- Problem: From the entries that follow, reproduce exactly and only the lines from the line with "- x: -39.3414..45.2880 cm" to the line with "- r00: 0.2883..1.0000", endpoints included.

- Source data:
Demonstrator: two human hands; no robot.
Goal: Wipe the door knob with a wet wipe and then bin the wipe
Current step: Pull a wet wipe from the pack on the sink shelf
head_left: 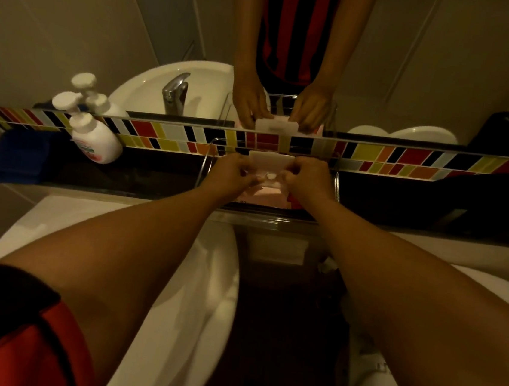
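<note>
I see both hands out over the dark shelf at the far edge of the basin, meeting at the wet-wipe pack (266,191). The pack lies in a wire rack (203,168) on the shelf, its white flip lid (269,160) standing open on the far side, just beyond the fingertips. The pack's pale top shows between and just under the two hands, pink on its near part.

My left hand (230,174) comes in from the left, its fingers curled and drawn together at the opening; the right hand (306,178) mirrors it from the right, fingers bunched close. Both sets of fingertips touch the pack's top around a small whitish bit at the opening, which may be a wipe. I cannot tell whether either hand is actually pinching it, since the knuckles cover the tips.

Count: one wipe pack, one rack, two hands. To the left on the shelf stands one white pump soap bottle (95,141), with a blue cloth (20,155) further left. The mirror (75,32) above the coloured tile strip (407,161) repeats the hands, the lid, the bottle and a tap (175,93). The white basin (186,295) lies near, below my forearms. A red and black sleeve (12,334) shows on the near left.
</note>
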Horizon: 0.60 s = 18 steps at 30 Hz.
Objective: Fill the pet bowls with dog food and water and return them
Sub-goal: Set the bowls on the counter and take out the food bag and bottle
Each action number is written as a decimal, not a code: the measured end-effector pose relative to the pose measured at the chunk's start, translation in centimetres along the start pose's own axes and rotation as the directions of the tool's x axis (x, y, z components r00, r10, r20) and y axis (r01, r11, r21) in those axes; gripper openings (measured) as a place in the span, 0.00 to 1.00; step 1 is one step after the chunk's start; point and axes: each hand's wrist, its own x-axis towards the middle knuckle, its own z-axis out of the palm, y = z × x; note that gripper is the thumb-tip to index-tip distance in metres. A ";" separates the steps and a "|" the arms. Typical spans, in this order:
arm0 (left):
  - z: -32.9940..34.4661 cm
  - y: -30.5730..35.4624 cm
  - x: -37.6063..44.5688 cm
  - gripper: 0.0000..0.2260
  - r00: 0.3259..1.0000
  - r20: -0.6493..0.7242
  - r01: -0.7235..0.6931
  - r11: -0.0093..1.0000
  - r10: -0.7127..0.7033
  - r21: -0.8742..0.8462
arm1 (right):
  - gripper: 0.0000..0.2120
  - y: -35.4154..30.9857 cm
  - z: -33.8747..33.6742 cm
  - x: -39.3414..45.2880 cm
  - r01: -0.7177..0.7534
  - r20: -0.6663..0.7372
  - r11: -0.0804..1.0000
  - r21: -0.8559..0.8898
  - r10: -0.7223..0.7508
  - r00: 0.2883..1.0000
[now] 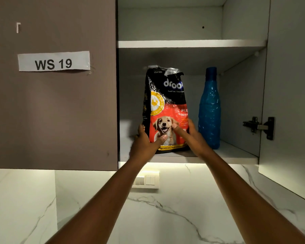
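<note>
Currently on record, seen from the head camera:

Cabinet: wall cupboard, its right door (289,103) swung open, its left door (53,103) closed.
Lower shelf (236,154): white board carrying two things, both standing upright.
Dog food bag (165,106): black and red pouch with a puppy picture and a torn, crumpled top; stands near the front edge of the lower shelf, towards its left end.
Left hand (144,141): fingers wrapped round the bag's lower left side, thumb pressed flat on the front panel; grasping the bag.
Right hand (188,136): thumb laid on the front beside the puppy's face, remaining fingers behind the bag's right edge; grasping the bag.
Water bottle (209,110): blue ribbed plastic with a blue cap; stands just beside the bag, further towards the shelf's right end; whether they touch cannot be told.
Upper shelf (192,44): white board above both things.
Label (54,61): paper strip reading "WS 19", taped to the closed left door.
Switch plate (148,180): white, on the marble wall below the cabinet, partly hidden by the left forearm.
Hinge (259,125): metal, fixed inside the open right door.
</note>
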 end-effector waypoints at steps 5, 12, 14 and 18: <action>-2.6 1.5 -3.6 0.41 0.995 0.087 -0.025 0.976 0.045 -0.216 | 0.42 -1.0 0.8 -3.5 0.082 -0.115 0.997 0.006 -0.081 0.990; -6.9 2.2 -7.8 0.37 0.983 0.131 -0.092 0.958 0.131 -0.272 | 0.47 -4.2 2.1 -9.2 0.114 -0.173 0.987 -0.112 -0.132 0.976; -8.0 2.0 -9.2 0.38 0.983 0.108 -0.111 0.953 0.147 -0.281 | 0.44 -5.5 2.7 -11.2 0.118 -0.165 0.988 -0.095 -0.133 0.977; -9.8 0.2 -12.3 0.33 0.970 0.205 -0.048 0.931 0.130 -0.361 | 0.53 -7.5 4.3 -15.2 0.009 -0.149 0.993 -0.117 -0.027 0.989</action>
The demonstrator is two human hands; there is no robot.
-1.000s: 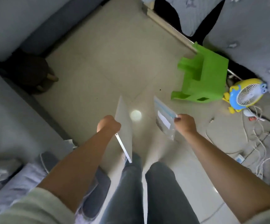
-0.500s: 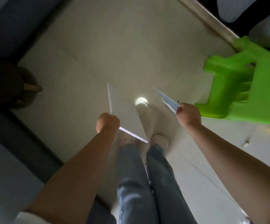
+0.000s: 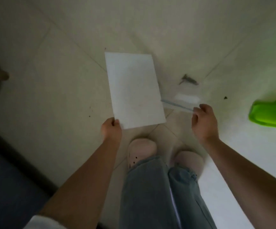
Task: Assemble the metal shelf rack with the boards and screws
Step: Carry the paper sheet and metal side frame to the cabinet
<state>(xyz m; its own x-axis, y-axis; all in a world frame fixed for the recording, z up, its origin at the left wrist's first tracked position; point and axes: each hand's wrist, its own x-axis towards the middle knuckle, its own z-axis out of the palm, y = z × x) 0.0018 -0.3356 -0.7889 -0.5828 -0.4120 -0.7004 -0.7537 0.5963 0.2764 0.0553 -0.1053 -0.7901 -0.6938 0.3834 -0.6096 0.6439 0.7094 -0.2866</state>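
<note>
Now I see the left hand (image 3: 111, 129) pinch the white board (image 3: 134, 90) by its near corner; the right hand (image 3: 203, 123) pinches a clear bag (image 3: 181, 103).

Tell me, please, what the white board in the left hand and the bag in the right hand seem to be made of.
White board: a thin, stiff, flat sheet with a matt white face; it holds straight though the left hand grips one corner. Plastic, coated wood or metal: cannot tell.
Bag: probably clear soft plastic film, since the floor shows through; blue zip strip, white label. The right hand pinches it.
</note>
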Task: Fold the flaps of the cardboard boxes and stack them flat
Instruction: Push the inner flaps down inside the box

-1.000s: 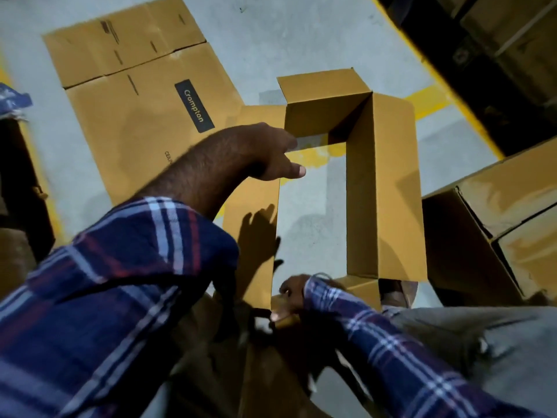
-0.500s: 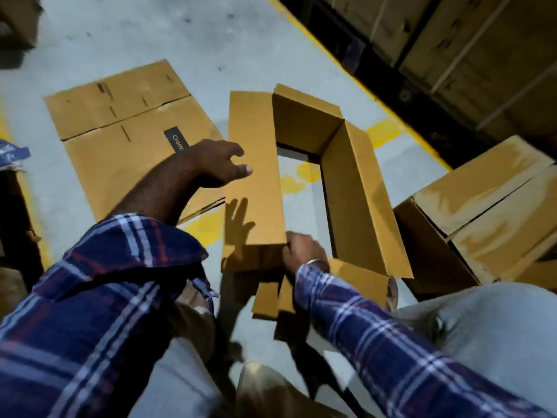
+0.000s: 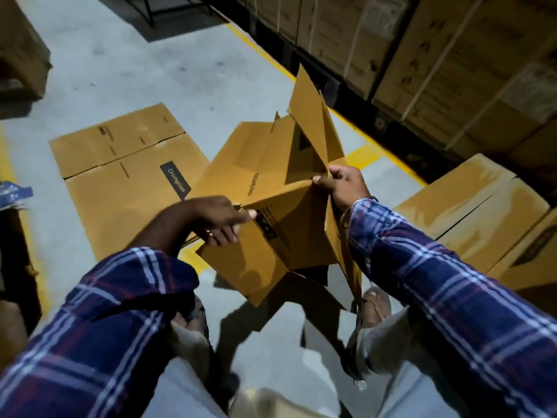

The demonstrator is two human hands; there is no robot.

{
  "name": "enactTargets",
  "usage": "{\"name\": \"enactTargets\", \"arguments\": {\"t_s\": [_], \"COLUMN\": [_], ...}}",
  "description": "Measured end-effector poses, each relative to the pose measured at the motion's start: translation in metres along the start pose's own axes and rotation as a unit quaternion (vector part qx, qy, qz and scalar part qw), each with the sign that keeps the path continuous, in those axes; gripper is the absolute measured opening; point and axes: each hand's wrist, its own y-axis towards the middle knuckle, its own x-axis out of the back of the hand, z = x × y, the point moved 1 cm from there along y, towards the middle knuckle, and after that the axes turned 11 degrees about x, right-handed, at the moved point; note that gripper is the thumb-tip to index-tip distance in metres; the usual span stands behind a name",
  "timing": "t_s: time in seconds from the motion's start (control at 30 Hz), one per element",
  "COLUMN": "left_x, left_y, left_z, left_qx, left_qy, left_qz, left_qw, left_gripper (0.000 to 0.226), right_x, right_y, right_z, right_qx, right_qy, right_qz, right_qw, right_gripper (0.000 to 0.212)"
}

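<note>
cardboard box (image 3: 271, 188) hangs in the air between both hands, half collapsed, its flaps splayed up and down, above the grey floor (image 3: 126, 67). left hand (image 3: 218, 220) grips the near left edge, fingers (image 3: 223, 235) curled under the panel and thumb on top. right hand (image 3: 342, 184) pinches the box's right corner where an upright flap meets the side. flattened box (image 3: 120, 170) with a dark label lies on the floor behind it, partly overlapped. closed cartons (image 3: 488, 212) sit at the right.
</note>
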Motion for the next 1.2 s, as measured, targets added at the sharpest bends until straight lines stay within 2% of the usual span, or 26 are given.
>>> {"name": "enactTargets", "arguments": {"t_s": [0.07,0.13,0.2,0.3,0.33,0.4,0.47,0.5,0.57,0.63,0.67,0.7,0.8,0.87,0.97,1.07,1.13,1.17,1.2], "left_x": [-0.024,-0.048,-0.064,-0.068,-0.067,-0.063,-0.056,-0.052,-0.045,-0.039,-0.036,-0.035,-0.032,-0.034,-0.041,-0.044,-0.045,-0.046,-0.049], "left_y": [-0.003,-0.004,-0.003,0.002,0.003,0.01,0.016,0.019,0.021,0.022,0.024,0.027,0.032,0.032,0.031,0.03,0.029,0.027,0.026], "left_z": [-0.008,-0.017,-0.029,-0.046,-0.052,-0.056,-0.056,-0.056,-0.057,-0.058,-0.059,-0.059,-0.062,-0.067,-0.074,-0.078,-0.079,-0.08,-0.081], "left_qx": [0.015,0.017,0.007,-0.02,-0.023,-0.023,-0.028,-0.031,-0.042,-0.065,-0.082,-0.099,-0.124,-0.131,-0.133,-0.124,-0.122,-0.12,-0.124], "left_qy": [-0.032,-0.101,-0.242,-0.482,-0.536,-0.609,-0.663,-0.685,-0.726,-0.75,-0.756,-0.761,-0.778,-0.783,-0.773,-0.769,-0.768,-0.764,-0.758], "left_qz": [0.091,0.146,0.171,0.212,0.214,0.183,0.132,0.114,0.094,0.08,0.073,0.068,0.048,0.032,-0.005,-0.036,-0.047,-0.052,-0.054], "left_qw": [0.995,0.984,0.955,0.85,0.816,0.771,0.736,0.719,0.68,0.653,0.646,0.638,0.614,0.607,0.621,0.626,0.627,0.631,0.638], "left_gripper": [0.102,0.119,0.124,0.144,0.146,0.134,0.108,0.095,0.071,0.048,0.038,0.029,0.028,0.031,0.022,0.023,0.029,0.033,0.035], "right_x": [0.015,0.028,0.034,0.034,0.034,0.031,0.029,0.028,0.028,0.032,0.034,0.038,0.048,0.054,0.064,0.079,0.076,0.069,0.057], "right_y": [-0.008,-0.017,-0.026,-0.031,-0.031,-0.03,-0.032,-0.033,-0.035,-0.035,-0.035,-0.034,-0.033,-0.035,-0.043,-0.057,-0.074,-0.082,-0.088], "right_z": [0.012,0.022,0.03,0.034,0.03,0.027,0.028,0.029,0.029,0.031,0.032,0.033,0.038,0.043,0.049,0.059,0.067,0.069,0.07], "right_qx": [0.012,0.025,0.044,0.089,0.099,0.093,0.097,0.098,0.106,0.151,0.192,0.231,0.298,0.301,0.261,0.262,0.349,0.404,0.453], "right_qy": [0.005,0.023,0.034,0.039,0.045,0.069,0.093,0.097,0.083,-0.008,-0.082,-0.171,-0.366,-0.436,-0.515,-0.558,-0.521,-0.483,-0.447], "right_qz": [0.002,-0.012,-0.02,0.032,0.058,0.091,0.122,0.137,0.168,0.196,0.207,0.208,0.212,0.212,0.193,0.105,0.066,0.07,0.094], "right_qw": [1.0,0.999,0.998,0.995,0.992,0.989,0.983,0.981,0.977,0.969,0.956,0.935,0.856,0.821,0.794,0.78,0.776,0.774,0.766], "right_gripper": [0.005,0.023,0.031,0.007,0.017,0.02,0.042,0.045,0.041,0.023,0.016,0.018,0.023,0.021,0.023,0.032,0.02,0.017,0.022]}}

- Finished exercise:
  - x: -39.3414..45.2880 cm
  - r01: -0.7177..0.7534
  - r20: -0.6663..0.7372
  - r11: -0.0804..1.0000
  - r21: -0.8559..0.8898
  - r10: -0.7223..0.7508
  - r00: 0.2883..1.0000

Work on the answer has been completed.